The format here is kind of nasty, so there is a tool that we can use called jq

Filtering Network Data for MAC interfaces


apt-get update
apt-get install jq

xenstore-read vm-data/networking/BC764E086A56 | jq .

{
  "ip6s": [
    {
      "ip": "2a00:1a48:7806:115:be76:4eff:fe08:6a56",
      "netmask": 64,
      "enabled": "1",
      "gateway": "fe80::def"
    }
  ],
  "label": "public",
  "broadcast": "162.13.86.255",
  "ips": [
    {
      "ip": "162.13.86.79",
      "netmask": "255.255.255.0",
      "enabled": "1",
      "gateway": "162.13.86.1"
    }
  ],
  "mac": "BC:76:4E:08:6A:56",
  "gateway_v6": "fe80::def",
  "dns": [
    "83.138.151.81",
    "83.138.151.80"
  ],
  "gateway": "162.13.86.1"
}

Lots of cool stuff there. Including the Rackspace Service Net and Rackspace Public Net configurations. It’s possible to use jq to filter the JSON output of the xenstore-read command by filtering less.
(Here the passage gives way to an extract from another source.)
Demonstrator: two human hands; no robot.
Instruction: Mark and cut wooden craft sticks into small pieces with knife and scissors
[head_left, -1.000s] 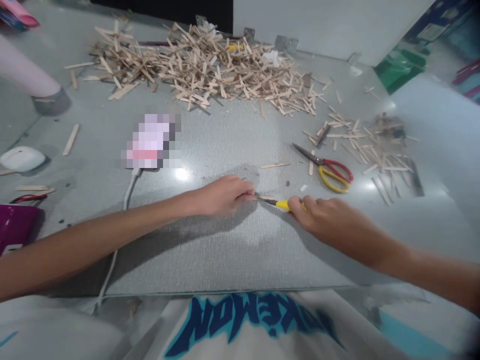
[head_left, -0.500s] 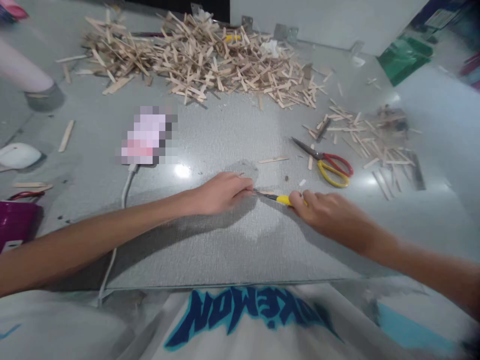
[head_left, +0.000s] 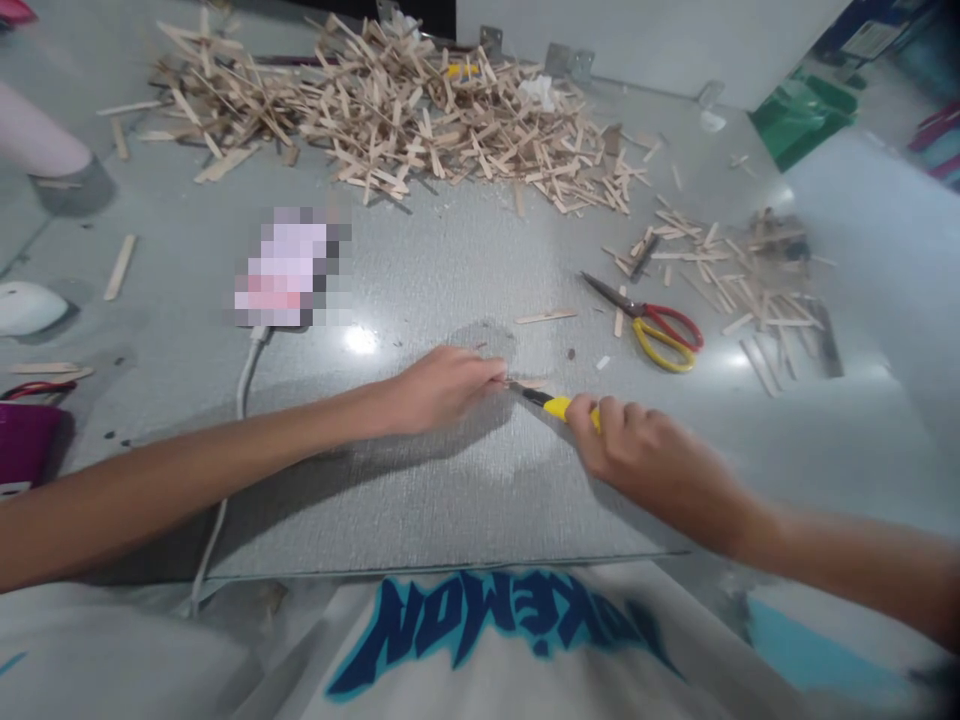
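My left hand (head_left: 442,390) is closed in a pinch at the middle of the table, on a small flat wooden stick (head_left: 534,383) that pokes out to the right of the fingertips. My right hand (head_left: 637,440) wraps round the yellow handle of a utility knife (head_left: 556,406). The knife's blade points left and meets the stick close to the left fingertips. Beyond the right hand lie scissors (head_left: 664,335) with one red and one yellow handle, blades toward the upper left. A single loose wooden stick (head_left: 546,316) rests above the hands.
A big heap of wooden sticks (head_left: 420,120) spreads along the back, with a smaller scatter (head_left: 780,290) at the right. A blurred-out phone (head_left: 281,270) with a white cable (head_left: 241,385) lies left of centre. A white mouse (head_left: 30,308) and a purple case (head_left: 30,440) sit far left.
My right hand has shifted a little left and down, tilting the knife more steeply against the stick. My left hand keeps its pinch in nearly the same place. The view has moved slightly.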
Filtering ips network data with JQ

 

 xenstore-read vm-data/networking/BC764E086A56 | jq .ips
[
  {
    "ip": "162.13.86.79",
    "netmask": "255.255.255.0",
    "enabled": "1",
    "gateway": "162.13.86.1"
  }
]

 

There are a lot more things that can be done, however this is all I have time for , today.